Write out every line below that contains "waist".

◆ **INPUT DATA**
▶
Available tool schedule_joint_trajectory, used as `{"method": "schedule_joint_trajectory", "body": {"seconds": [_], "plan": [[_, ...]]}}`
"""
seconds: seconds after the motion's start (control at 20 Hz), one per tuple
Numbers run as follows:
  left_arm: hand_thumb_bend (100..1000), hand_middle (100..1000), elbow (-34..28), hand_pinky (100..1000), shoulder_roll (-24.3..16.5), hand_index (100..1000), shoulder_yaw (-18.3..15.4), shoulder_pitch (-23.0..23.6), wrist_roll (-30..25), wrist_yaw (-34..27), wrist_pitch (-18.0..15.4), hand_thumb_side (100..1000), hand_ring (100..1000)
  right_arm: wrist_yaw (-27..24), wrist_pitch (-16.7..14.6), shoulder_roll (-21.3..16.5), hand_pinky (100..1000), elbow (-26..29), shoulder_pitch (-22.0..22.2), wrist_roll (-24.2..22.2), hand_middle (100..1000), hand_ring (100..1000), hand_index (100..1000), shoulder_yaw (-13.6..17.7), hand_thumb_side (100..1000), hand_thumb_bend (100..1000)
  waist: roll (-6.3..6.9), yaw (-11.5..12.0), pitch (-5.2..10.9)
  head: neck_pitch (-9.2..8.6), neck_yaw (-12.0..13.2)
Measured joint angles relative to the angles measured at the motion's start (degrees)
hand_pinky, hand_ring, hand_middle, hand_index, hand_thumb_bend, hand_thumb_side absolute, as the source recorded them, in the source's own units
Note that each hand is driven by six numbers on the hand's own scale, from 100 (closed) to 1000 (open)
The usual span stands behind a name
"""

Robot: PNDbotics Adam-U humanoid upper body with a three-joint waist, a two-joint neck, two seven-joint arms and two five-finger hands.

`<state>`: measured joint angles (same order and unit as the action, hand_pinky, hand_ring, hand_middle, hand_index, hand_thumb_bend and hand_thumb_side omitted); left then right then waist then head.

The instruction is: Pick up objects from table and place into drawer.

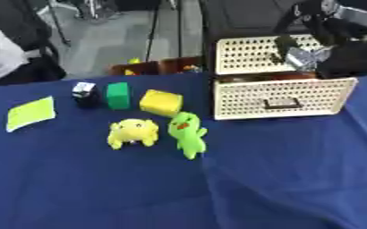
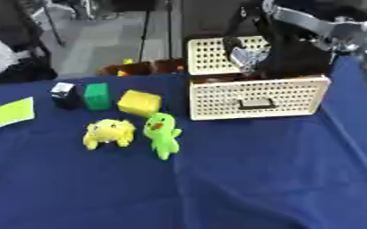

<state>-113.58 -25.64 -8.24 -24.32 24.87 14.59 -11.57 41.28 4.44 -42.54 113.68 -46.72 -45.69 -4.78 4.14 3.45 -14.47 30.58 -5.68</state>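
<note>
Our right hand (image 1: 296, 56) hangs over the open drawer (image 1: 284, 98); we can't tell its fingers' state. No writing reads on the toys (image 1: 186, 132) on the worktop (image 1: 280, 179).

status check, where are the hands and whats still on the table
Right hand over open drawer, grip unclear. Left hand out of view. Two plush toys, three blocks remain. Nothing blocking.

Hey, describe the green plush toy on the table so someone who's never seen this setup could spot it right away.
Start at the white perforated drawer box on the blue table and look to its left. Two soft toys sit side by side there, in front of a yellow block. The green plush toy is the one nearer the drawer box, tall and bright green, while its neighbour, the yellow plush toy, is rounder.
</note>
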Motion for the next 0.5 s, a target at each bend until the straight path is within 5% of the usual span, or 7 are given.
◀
◆ **COMPLETED TASK**
  waist: roll (-6.3..6.9), yaw (-11.5..12.0), pitch (-5.2..10.9)
Robot: PNDbotics Adam-U humanoid upper body with a three-joint waist, a two-joint neck, two seven-joint arms and two five-finger hands.
`<state>`: measured joint angles (same order and unit as the action, hand_pinky, hand_ring, hand_middle, hand_index, hand_thumb_bend and hand_thumb_side omitted); left then right then waist then head.

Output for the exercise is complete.